YOUR GOAL -
When you reach the line containing "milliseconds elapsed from" in the data below, begin returning lines exactly as written, and stop once the line containing "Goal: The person" has been returned.

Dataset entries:
---*---

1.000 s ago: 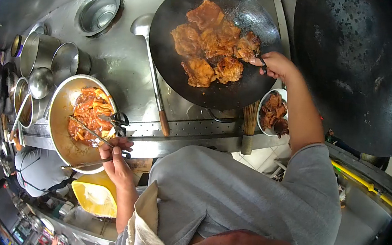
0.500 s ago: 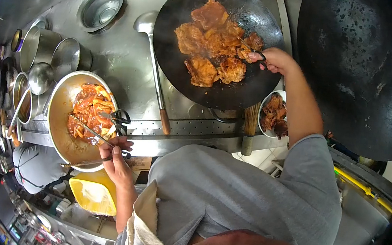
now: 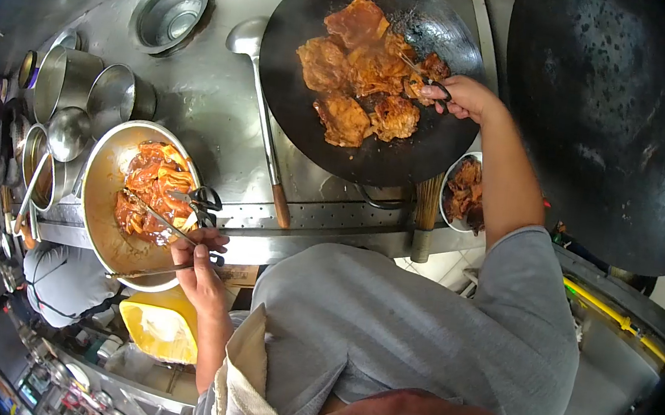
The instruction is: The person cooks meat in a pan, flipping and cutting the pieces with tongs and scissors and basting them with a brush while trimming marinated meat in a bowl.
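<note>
My right hand (image 3: 464,98) is closed on black-handled scissors (image 3: 442,91) at the right side of the black wok (image 3: 387,160). Their thin metal blades reach among several browned, sauce-coated pieces of meat (image 3: 355,67). Lower left, my left hand (image 3: 201,266) grips long metal tongs (image 3: 159,219), their two arms spread apart. One arm reaches over raw marinated meat (image 3: 147,178) in the cream-coloured bowl (image 3: 102,181); the other crosses its lower rim. A second pair of black-handled scissors (image 3: 203,203) leans on the bowl's right side, touching the meat.
A long-handled ladle (image 3: 264,126) lies left of the wok. A bamboo brush (image 3: 426,210) and a bowl of dark cooked meat (image 3: 464,191) are below it. A larger wok (image 3: 603,140) stands right. Pots (image 3: 68,83), a metal basin (image 3: 170,15), and a yellow container (image 3: 158,331) are leftward.
The scissors in my right hand have shifted slightly, their blades tilting a little up and left. My left hand and the tongs are almost unmoved.
</note>
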`<state>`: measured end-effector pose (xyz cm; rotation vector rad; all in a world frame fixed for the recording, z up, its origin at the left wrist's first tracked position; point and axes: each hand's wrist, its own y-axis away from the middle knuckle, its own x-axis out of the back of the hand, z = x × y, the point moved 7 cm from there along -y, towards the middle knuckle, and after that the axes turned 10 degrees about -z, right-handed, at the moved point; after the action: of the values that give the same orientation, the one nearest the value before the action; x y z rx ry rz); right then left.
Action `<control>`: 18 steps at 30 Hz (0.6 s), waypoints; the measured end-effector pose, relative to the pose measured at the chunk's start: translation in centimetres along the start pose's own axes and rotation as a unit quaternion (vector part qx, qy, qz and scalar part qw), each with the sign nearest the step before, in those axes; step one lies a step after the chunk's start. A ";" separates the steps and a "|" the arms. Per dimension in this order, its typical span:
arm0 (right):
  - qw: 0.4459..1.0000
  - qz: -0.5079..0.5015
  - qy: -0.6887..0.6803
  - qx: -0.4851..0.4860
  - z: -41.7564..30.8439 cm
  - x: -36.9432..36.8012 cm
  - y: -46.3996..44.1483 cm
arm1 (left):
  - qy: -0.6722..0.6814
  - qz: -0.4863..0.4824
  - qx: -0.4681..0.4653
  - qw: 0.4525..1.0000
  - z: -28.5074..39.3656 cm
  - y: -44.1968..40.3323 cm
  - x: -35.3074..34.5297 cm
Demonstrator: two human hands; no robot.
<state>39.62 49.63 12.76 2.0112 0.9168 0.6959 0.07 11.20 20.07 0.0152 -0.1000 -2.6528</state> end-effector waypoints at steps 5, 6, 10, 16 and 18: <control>1.000 -0.008 0.008 0.009 -0.9 0.0 -1.6 | -0.002 0.005 -0.009 1.000 0.2 0.0 0.2; 1.000 -0.012 0.001 0.004 -0.9 0.1 -1.5 | -0.002 0.006 -0.008 1.000 0.1 0.2 0.4; 0.999 0.024 0.028 -0.023 -0.8 0.6 -1.0 | -0.003 0.015 0.012 1.000 -0.8 0.6 1.1; 0.992 0.048 0.088 -0.079 -0.3 0.6 -0.2 | 0.002 0.011 0.012 1.000 -0.7 0.3 0.3; 0.997 0.045 0.060 -0.012 -0.8 0.0 -0.6 | 0.011 0.008 0.006 1.000 -0.5 0.3 0.2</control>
<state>38.88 50.24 12.65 2.0171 0.8861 0.8818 0.02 10.81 19.58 0.0474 -0.1087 -2.6362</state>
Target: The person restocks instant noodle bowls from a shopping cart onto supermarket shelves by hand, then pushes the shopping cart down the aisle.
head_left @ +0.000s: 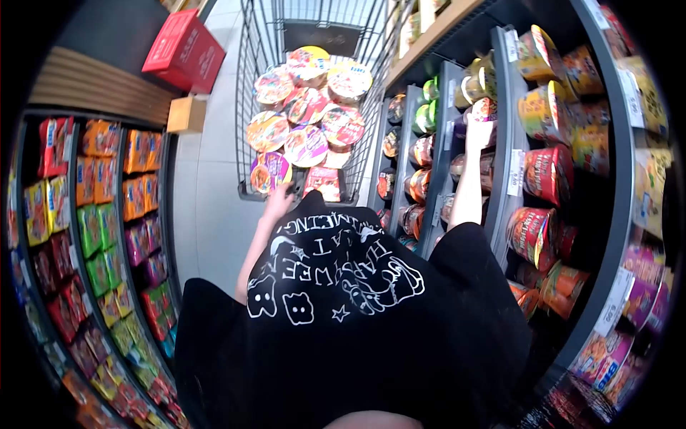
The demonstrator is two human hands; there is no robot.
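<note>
My right hand reaches out to the shelf on the right, its fingers closed around an instant noodle cup with a red and white lid. My left hand is at the near end of the shopping cart, right by a purple-lidded noodle bowl. Its fingers are small and partly hidden, so I cannot tell whether they grip the bowl or the cart's edge. Inside the cart, several noodle bowls lie lids up in a cluster. A red packet sits at the cart's near end.
Shelf rows on the right hold noodle cups, with price tags along dark rails. Racks of colourful noodle packets line the left. Farther ahead on the grey floor stand a red box and a small cardboard box.
</note>
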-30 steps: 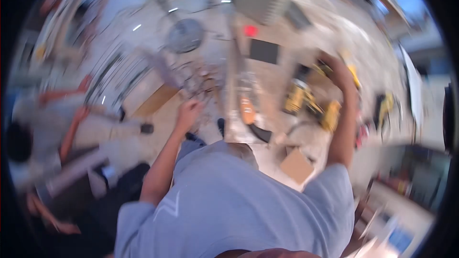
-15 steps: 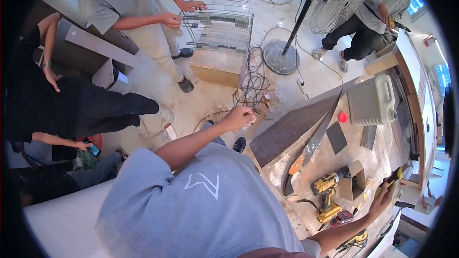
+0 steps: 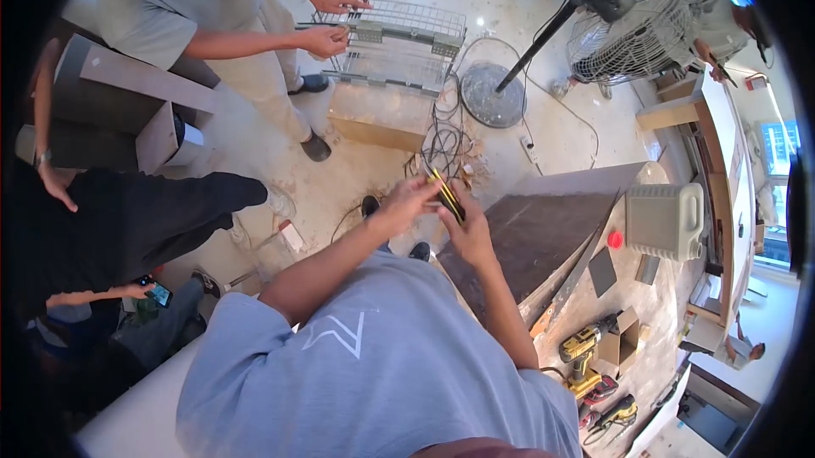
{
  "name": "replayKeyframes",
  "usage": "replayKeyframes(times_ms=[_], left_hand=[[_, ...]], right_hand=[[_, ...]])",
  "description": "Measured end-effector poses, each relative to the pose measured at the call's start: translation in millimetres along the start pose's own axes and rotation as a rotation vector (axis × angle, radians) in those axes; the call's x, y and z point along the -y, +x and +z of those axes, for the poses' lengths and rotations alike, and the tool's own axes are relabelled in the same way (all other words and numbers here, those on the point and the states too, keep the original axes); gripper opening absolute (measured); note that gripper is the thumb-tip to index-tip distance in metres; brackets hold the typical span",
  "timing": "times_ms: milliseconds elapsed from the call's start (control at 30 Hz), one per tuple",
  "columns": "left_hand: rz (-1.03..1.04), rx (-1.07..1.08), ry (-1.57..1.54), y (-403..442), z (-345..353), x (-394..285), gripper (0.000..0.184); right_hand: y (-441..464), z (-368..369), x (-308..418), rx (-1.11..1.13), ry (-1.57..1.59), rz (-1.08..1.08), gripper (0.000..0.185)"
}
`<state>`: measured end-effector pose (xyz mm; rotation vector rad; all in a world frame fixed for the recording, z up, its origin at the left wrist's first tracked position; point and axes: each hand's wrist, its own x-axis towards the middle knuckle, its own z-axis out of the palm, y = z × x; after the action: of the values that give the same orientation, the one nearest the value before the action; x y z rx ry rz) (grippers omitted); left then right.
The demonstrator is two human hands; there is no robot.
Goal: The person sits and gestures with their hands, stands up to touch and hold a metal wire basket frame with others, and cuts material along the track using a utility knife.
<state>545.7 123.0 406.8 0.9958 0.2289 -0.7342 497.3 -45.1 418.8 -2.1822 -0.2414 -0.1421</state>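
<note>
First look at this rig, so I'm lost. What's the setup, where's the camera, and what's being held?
There's no machine: these are a person's bare hands, left and right. One camera worn on that person's head looks forward and down, so the shirt fills the bottom. Between them the hands hold a slim black-and-yellow object, too small to identify. The worktop carries a yellow drill, an open cardboard box, a red cap and a jerrycan.
</note>
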Motion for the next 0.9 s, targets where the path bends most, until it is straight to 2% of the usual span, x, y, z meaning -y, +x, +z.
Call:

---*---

ANSWER TO THIS PROBLEM -
  "timing": "times_ms: milliseconds elapsed from the call's start (control at 30 Hz), one per tuple",
  "columns": "left_hand: rz (-1.03..1.04), rx (-1.07..1.08), ry (-1.57..1.54), y (-403..442), z (-345..353), x (-394..285), gripper (0.000..0.184); right_hand: y (-441..464), z (-368..369), x (-308..418), rx (-1.11..1.13), ry (-1.57..1.59), rz (-1.08..1.08), gripper (0.000..0.185)"
}
`<state>`: measured end-effector pose (xyz mm; rotation vector rad; all in a world frame fixed for the recording, z up, its origin at the left wrist's first tracked position; point and axes: each hand's wrist, its own x-axis towards the middle knuckle, its own z-axis out of the palm, y = z × x; after the action: of the values that give the same orientation, the one nearest the value before the action; x y z rx ry rz) (grippers omitted); left then right.
The demonstrator is two human hands; there is no robot.
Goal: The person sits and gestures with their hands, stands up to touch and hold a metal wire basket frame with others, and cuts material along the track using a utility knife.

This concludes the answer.